Karima Baloch, an activist from the insurgency-hit region of Balochistan was living in exile in Canada since 2015. In December 2020, she went out for a walk and never came back. Next day, her body was found in a local lake. The police ruled out foul play but her family alleges otherwise. Earlier, another Pakistani journalist in exile Sajid Hussain went missing in March 2020 from Sweden while traveling from Stockholm city to Uppsala city. His body was found two months later from the local river. Like Baloch, Hussain had left his home after facing threats from the Pakistani military establishment.

“Pakistan is copying the same tactics that other repressive regimes use to silence dissent abroad. Like the Saudis, the Chinese and the Russians, Pakistan is also targeting its dissidents abroad. I have faced surveillance, and received threats in France. My family back home has been told by military authorities that they can reach me wherever they want,” says Taha Siddiqui, Pakistani journalist in exile, who runs the DISSIDENT club. Siddiqui fled home in 2018 after surviving an abduction and possible assassination attempt in Islamabad, where he worked with international media.
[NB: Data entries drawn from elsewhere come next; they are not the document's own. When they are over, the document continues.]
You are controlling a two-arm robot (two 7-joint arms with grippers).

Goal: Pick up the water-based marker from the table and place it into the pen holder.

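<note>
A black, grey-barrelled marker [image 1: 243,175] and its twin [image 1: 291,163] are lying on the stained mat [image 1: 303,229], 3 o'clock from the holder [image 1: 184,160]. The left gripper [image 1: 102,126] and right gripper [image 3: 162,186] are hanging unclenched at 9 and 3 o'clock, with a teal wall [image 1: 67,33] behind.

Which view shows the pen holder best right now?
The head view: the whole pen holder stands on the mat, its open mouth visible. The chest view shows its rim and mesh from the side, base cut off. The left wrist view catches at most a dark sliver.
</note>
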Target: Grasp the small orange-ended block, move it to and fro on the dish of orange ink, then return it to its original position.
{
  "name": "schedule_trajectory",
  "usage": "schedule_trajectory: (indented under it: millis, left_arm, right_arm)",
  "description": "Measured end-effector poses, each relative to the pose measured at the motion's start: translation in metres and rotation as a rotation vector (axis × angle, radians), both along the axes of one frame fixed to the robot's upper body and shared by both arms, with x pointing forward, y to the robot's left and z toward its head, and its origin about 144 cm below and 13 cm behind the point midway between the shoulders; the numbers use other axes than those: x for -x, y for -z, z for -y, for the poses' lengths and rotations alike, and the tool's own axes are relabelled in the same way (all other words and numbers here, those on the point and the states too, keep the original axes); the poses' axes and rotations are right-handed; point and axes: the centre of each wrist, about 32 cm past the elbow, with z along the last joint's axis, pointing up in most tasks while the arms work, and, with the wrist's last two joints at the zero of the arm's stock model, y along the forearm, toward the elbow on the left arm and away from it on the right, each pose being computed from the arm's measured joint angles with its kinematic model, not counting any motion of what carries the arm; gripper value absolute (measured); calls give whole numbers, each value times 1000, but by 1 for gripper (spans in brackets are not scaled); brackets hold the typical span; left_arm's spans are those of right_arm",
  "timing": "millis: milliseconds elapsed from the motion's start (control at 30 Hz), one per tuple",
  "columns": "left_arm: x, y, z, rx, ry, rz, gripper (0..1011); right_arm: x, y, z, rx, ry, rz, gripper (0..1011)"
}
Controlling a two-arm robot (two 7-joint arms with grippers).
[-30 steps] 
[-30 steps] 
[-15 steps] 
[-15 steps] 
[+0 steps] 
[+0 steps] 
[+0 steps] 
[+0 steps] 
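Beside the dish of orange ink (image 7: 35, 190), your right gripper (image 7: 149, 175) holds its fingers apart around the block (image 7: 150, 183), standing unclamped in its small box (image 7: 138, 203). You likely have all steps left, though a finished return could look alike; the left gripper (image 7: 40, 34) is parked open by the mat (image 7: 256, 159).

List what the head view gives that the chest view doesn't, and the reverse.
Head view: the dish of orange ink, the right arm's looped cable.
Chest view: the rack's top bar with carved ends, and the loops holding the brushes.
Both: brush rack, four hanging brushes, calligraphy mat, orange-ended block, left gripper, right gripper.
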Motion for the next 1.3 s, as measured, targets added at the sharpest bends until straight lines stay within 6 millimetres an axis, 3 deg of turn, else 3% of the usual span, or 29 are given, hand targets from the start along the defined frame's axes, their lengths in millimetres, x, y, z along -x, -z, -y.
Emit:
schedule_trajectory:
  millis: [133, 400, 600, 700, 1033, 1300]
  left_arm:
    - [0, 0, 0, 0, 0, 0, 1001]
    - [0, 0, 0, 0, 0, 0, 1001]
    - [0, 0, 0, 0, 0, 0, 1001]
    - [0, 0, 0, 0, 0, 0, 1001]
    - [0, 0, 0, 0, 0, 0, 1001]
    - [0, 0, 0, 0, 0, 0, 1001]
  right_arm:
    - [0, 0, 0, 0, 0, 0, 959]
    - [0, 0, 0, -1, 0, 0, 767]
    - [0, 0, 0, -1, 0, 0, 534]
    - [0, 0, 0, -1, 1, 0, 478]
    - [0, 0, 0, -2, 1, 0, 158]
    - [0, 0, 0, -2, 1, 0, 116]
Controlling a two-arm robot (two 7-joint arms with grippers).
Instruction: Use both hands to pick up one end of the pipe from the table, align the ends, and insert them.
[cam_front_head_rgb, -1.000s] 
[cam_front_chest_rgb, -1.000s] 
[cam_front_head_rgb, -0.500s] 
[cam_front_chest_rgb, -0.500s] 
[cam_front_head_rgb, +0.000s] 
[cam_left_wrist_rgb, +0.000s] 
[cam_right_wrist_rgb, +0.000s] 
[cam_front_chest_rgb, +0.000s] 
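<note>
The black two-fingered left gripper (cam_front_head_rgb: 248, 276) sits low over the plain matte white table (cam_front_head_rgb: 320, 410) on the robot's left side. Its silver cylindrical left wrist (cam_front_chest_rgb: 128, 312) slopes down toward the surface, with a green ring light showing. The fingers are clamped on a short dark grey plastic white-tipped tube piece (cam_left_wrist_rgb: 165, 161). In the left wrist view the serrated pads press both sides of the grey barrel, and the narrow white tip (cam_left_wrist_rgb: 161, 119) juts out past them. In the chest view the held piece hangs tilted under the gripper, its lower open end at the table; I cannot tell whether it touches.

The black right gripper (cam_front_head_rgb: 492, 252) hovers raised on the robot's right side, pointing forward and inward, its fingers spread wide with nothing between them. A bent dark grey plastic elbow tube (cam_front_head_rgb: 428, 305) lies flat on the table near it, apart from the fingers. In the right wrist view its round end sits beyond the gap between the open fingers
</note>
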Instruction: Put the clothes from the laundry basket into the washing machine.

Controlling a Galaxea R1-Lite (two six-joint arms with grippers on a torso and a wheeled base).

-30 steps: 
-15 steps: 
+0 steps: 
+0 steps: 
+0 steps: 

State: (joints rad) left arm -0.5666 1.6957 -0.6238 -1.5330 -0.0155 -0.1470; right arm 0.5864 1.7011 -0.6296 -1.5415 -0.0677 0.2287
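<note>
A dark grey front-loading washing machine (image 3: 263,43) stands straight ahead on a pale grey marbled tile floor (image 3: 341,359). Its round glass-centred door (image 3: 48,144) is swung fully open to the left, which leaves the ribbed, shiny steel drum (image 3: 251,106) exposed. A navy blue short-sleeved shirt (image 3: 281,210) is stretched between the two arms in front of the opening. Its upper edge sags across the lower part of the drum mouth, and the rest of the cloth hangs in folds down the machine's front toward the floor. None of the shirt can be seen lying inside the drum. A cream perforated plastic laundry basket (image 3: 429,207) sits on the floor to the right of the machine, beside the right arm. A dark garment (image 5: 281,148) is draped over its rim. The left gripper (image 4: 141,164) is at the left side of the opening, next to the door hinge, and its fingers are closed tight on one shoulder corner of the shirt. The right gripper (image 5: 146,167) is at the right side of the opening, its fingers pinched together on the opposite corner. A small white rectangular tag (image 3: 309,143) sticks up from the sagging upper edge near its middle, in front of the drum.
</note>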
“Europe and the West must ensure safety for us, and deliver on their commitments of human rights, and not be pressured by economic or other geo-strategic interests that authoritarian regimes lure them with,” Siddiqui adds.

The issue of safety of exiled dissident’s safety has come under renewed focus since the dramatic hijacking of a commercial airliner last month, by the Belarusian government, to arrest Raman Pratasevich, a prominent Belarusian journalist and opposition activist who was travelling in the plane, prompting reactions from exiled dissidents around the world that they are unsafe even in Europe, despite the European Union (EU) claiming otherwise.

For political dissidents living in the West to feel safe, these host countries must do more than just pay lip service to the plight of such refugees, and take concrete steps to ensure their safety, as risks of threats from their home countries intensify. Concrete action and steps must be taken against any hostile activity by authoritarian regimes in the West, otherwise their actions against their dissidents abroad will only become bolder.